**What you need to do:** Reproduce the lines below exactly. Begin with the first, end with the line containing "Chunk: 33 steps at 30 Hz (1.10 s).", and leave out the pictures.

☆ ☆ ☆ ☆ ☆ ☆ ☆

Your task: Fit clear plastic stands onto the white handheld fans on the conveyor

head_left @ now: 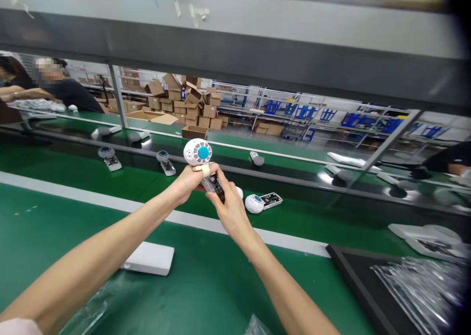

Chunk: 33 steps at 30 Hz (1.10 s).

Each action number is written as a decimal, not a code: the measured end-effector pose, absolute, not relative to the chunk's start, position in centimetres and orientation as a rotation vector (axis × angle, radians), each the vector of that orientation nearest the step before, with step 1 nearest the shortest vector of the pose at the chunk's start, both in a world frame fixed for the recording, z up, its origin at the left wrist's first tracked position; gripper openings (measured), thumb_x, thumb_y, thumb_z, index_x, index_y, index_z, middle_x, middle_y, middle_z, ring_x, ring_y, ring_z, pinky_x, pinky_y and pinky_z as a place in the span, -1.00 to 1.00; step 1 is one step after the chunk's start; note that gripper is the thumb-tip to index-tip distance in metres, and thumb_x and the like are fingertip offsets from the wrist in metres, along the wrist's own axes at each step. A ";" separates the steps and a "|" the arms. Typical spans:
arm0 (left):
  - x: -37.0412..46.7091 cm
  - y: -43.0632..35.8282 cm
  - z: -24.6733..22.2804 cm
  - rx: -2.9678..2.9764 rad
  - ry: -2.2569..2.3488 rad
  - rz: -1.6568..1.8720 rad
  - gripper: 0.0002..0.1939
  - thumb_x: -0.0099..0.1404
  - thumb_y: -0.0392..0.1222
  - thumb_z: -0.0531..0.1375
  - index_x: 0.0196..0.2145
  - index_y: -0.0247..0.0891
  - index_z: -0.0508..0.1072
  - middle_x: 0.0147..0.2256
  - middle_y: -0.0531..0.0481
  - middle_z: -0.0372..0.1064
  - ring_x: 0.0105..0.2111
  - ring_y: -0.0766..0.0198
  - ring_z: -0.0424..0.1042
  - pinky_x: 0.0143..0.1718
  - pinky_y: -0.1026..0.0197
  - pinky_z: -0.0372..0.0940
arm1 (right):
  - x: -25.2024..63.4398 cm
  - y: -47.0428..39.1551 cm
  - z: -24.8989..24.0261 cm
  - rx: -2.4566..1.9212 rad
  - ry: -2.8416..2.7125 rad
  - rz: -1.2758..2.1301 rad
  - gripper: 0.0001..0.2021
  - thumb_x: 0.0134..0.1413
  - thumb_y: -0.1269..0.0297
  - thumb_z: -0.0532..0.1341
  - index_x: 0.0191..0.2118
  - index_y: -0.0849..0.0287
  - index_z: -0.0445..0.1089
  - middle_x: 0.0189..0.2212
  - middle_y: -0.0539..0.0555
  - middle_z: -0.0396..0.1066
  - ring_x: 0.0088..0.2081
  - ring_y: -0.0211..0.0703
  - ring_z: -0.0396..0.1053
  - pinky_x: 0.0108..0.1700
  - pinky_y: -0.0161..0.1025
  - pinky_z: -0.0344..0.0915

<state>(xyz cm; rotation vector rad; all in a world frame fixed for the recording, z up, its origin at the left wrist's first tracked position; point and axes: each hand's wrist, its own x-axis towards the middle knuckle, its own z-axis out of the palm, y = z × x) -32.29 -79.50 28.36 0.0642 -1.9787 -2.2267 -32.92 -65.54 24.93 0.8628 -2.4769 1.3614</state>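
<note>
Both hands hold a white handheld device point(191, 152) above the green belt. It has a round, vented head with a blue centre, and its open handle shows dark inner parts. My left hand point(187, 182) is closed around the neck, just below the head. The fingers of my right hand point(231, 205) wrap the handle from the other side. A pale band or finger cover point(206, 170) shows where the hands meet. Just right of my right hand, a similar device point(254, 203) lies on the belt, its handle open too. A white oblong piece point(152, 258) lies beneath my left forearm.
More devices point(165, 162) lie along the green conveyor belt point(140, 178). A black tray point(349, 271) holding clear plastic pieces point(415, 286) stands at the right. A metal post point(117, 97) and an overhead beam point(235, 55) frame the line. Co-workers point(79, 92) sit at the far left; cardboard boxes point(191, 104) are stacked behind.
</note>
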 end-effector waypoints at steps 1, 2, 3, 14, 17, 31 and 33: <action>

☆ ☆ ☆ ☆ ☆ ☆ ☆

**Answer area:**
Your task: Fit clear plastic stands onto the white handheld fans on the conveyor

head_left @ now: 

Chunk: 33 steps at 30 Hz (1.10 s).

The answer is complete, and the exercise is done.